13. The Plug-on part according to claim 12, wherein the surface of the strip of material strip having the first longitudinal edge comprises as first locking element at least one latching element, and the further surface having the second longitudinal edge comprises as further locking element at least one complementary latching element which is complementary to said latching element.

14. The plug-on part according to claim 13, wherein the first latching element is a latching projection having a latching opening and the complementary latching element is a further latching projection engaging the corresponding latching opening to form a mechanical connection.

15. The plug-on part according to claim 12, wherein the first locking element is a shear nose and the complementary locking element is an opening in the corresponding surface of the strip of material.

16. The plug-on part according to claim 12, wherein the first locking element is a shear flap and the thereto complementary locking element is a notch.

17. The plug-on part according to claim 12, wherein below at least one first locking element there is arranged an entry opening for the further locking element which cooperates with the first locking element.

18. The plug-on part according to claim 12, wherein the first locking element is formed as a latching opening in the thereto corresponding surface and the further locking element cooperates with said first locking element and is formed as a latching projection which can be pressed into said latching opening.

19. The plug-on part according to claim 12, wherein at least one fixing element is provided, which impinges the further locking element in its locked state.

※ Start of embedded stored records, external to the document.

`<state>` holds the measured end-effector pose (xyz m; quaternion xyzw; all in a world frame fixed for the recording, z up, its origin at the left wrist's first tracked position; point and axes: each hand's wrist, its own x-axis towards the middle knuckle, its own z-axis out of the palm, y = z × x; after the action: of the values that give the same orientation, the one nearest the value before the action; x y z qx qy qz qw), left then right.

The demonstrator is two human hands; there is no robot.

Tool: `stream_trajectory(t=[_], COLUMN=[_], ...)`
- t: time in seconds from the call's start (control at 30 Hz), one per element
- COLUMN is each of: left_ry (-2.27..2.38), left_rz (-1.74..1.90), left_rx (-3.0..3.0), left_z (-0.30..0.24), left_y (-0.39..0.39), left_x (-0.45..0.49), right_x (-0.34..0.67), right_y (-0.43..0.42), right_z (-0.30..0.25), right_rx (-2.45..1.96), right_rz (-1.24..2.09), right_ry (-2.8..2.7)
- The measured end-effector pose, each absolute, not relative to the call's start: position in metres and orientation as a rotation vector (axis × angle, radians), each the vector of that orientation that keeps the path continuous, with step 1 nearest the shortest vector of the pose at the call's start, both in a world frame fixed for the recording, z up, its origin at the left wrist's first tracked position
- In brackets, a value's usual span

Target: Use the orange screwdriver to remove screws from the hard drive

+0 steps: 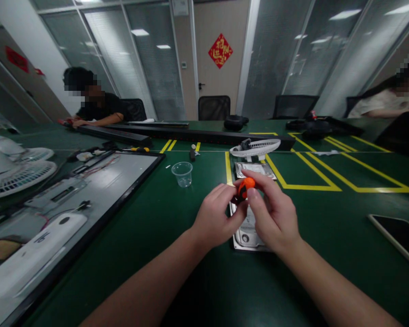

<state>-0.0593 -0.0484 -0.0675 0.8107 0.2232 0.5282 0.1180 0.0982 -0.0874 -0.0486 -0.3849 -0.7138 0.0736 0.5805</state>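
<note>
Both hands meet above a silver hard drive that lies flat on the green table. My right hand pinches the orange and black handle of a small screwdriver, held upright over the drive. My left hand is curled, its fingertips touching the tool's lower part. The screwdriver's tip is hidden behind my fingers. A second silver plate lies just beyond the hands.
A clear plastic cup stands left of the hands. A white fan grille sits behind. A large framed panel with parts fills the left. A tablet lies at right. Two other people sit at the far side.
</note>
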Motion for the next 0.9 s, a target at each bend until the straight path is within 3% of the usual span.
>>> stream_trajectory(t=[0.9], left_ry=[0.666], left_rz=[1.556], left_rx=[2.361], left_z=[-0.0710], left_y=[-0.0468], left_x=[-0.0600], right_x=[0.0968], right_y=[-0.0838], right_z=[-0.0520], right_rx=[-0.898], right_rz=[0.144], right_ry=[-1.600])
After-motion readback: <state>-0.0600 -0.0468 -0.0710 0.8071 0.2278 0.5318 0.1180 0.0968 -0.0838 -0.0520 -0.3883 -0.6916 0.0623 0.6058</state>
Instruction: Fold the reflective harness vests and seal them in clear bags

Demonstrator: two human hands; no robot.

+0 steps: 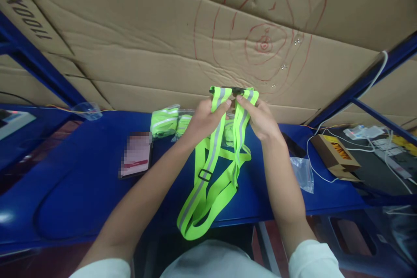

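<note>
A neon-green reflective belt (213,150) with a grey stripe hangs in loops from both my hands, above the blue table. Its dark buckle (237,90) spans the top between two lengths of webbing. My left hand (210,115) grips the left length, thumb across the strap. My right hand (257,115) pinches the right length near the buckle, thumb in front. Lower on the left length sits a black slide adjuster (205,175). Behind my hands lie rolled green belts (164,121) in clear bags, partly hidden by my hands and the straps.
On the blue table (81,173) a phone (136,155) lies to the left, and a clear plastic bag (302,173) to the right. An open cardboard box (335,156) and white cables stand farther right. A cardboard wall (146,43) with red rings rises behind.
</note>
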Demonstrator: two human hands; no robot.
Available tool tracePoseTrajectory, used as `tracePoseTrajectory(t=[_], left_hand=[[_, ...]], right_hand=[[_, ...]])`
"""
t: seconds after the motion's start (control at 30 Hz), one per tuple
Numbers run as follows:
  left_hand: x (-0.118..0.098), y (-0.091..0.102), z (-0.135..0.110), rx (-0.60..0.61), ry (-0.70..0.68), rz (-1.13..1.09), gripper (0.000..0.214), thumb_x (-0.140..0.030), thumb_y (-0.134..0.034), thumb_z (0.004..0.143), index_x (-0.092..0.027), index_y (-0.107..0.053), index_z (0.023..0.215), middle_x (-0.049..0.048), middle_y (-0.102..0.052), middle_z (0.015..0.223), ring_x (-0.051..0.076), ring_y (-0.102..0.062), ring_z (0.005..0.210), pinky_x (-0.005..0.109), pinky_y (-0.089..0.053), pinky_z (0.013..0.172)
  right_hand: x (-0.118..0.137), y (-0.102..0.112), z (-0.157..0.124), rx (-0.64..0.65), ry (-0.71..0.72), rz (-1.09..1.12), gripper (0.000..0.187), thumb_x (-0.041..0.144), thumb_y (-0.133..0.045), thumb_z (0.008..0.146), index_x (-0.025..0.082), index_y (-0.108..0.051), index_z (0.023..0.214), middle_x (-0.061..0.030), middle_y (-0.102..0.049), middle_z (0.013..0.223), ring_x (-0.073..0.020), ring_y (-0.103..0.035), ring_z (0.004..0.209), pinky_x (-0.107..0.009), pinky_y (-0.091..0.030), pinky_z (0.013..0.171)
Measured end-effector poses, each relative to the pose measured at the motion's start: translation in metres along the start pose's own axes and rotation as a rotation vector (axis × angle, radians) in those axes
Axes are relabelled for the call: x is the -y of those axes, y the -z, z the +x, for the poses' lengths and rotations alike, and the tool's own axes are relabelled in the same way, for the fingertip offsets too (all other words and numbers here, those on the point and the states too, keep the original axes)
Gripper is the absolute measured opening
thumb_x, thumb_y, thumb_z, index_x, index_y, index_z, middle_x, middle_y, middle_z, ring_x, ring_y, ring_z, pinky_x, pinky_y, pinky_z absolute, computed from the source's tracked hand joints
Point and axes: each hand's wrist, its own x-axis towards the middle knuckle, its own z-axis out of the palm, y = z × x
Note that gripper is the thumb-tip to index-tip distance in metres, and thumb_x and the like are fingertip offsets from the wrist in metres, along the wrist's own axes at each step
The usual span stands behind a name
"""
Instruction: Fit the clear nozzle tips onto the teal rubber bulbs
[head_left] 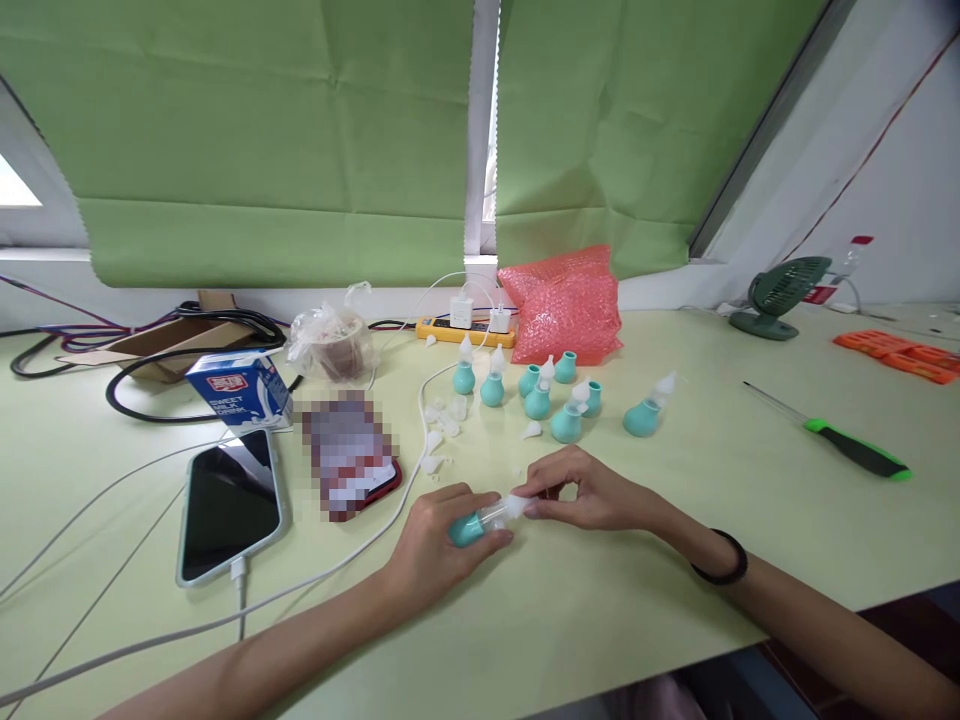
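The teal bulb lies almost horizontal just above the table, its long axis going left to right, with the clear tip pointing right and slightly up. The left hand is closed around the round teal body; the right hand pinches the translucent tip.

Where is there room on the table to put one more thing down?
Bare table lies between the right hand and the screwdriver, and along the near edge under both arms. It is crowded behind the hands, among the teal bulbs and loose white tips, and left by the phone, cables and milk carton.
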Motion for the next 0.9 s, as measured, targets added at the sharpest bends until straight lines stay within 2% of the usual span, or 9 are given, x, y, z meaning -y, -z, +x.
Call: tracePoseTrajectory(t=[0.2, 0.4, 0.53, 0.73, 0.9], left_hand=[[0.000, -0.001, -0.001, 0.063, -0.088, 0.087, 0.028, -0.035, -0.051, 0.074, -0.019, -0.063, 0.093, 0.0030, -0.052, 0.066, 0.012, -0.047, 0.058, 0.022, -0.035, 0.052], [-0.001, 0.000, -0.001, 0.091, -0.105, 0.126, 0.029, -0.036, -0.048, 0.077, -0.018, -0.062, 0.094, 0.0043, -0.052, 0.067, 0.013, -0.047, 0.059, 0.023, -0.036, 0.053], [-0.002, 0.001, 0.000, 0.092, -0.114, 0.140, 0.029, -0.036, -0.048, 0.077, -0.017, -0.062, 0.094, 0.0037, -0.051, 0.065, 0.012, -0.045, 0.057, 0.023, -0.035, 0.052], [0.000, 0.000, 0.000, 0.081, -0.123, 0.107, 0.026, -0.034, -0.049, 0.077, -0.018, -0.062, 0.092, 0.0025, -0.050, 0.064, 0.011, -0.046, 0.057, 0.022, -0.036, 0.051], [0.002, -0.002, -0.002, -0.006, -0.208, 0.070, 0.029, -0.035, -0.051, 0.076, -0.016, -0.060, 0.096, 0.0034, -0.053, 0.066, 0.012, -0.049, 0.059, 0.022, -0.039, 0.052]], right_hand=[[0.001, 0.003, 0.000, 0.091, -0.015, 0.036, 0.023, 0.027, -0.052, 0.077, 0.015, -0.064, 0.092, -0.0017, -0.056, 0.063, -0.0085, -0.050, 0.058, -0.019, -0.039, 0.051], [-0.003, -0.001, 0.002, 0.120, -0.141, 0.214, 0.027, 0.030, -0.053, 0.075, 0.012, -0.064, 0.092, -0.0008, -0.055, 0.060, -0.0071, -0.050, 0.049, -0.018, -0.041, 0.045], [-0.006, -0.005, 0.003, 0.113, -0.197, 0.316, 0.027, 0.032, -0.054, 0.074, 0.011, -0.065, 0.087, -0.0006, -0.054, 0.057, -0.0067, -0.049, 0.046, -0.019, -0.042, 0.044], [-0.011, -0.007, 0.004, 0.104, -0.189, 0.382, 0.026, 0.030, -0.057, 0.072, 0.010, -0.065, 0.086, -0.0015, -0.056, 0.057, -0.0059, -0.048, 0.045, -0.018, -0.042, 0.042], [-0.002, -0.007, 0.005, 0.032, -0.140, 0.396, 0.018, 0.026, -0.059, 0.070, 0.013, -0.066, 0.079, -0.0010, -0.057, 0.055, -0.0071, -0.050, 0.045, -0.019, -0.043, 0.043]])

20. The plug-on part according to claim 12, wherein the first locking element and the second locking element is arranged at a transverse edge of the strip of material.

21. The plug-on part according to claim 12, wherein the first locking element is formed as a latching projection and the further locking element is formed as a latching opening, and the latching projection can be bent into the latching opening.

22. The plug-on part according to clam 12, wherein at least one surface of the strip of material is resilient.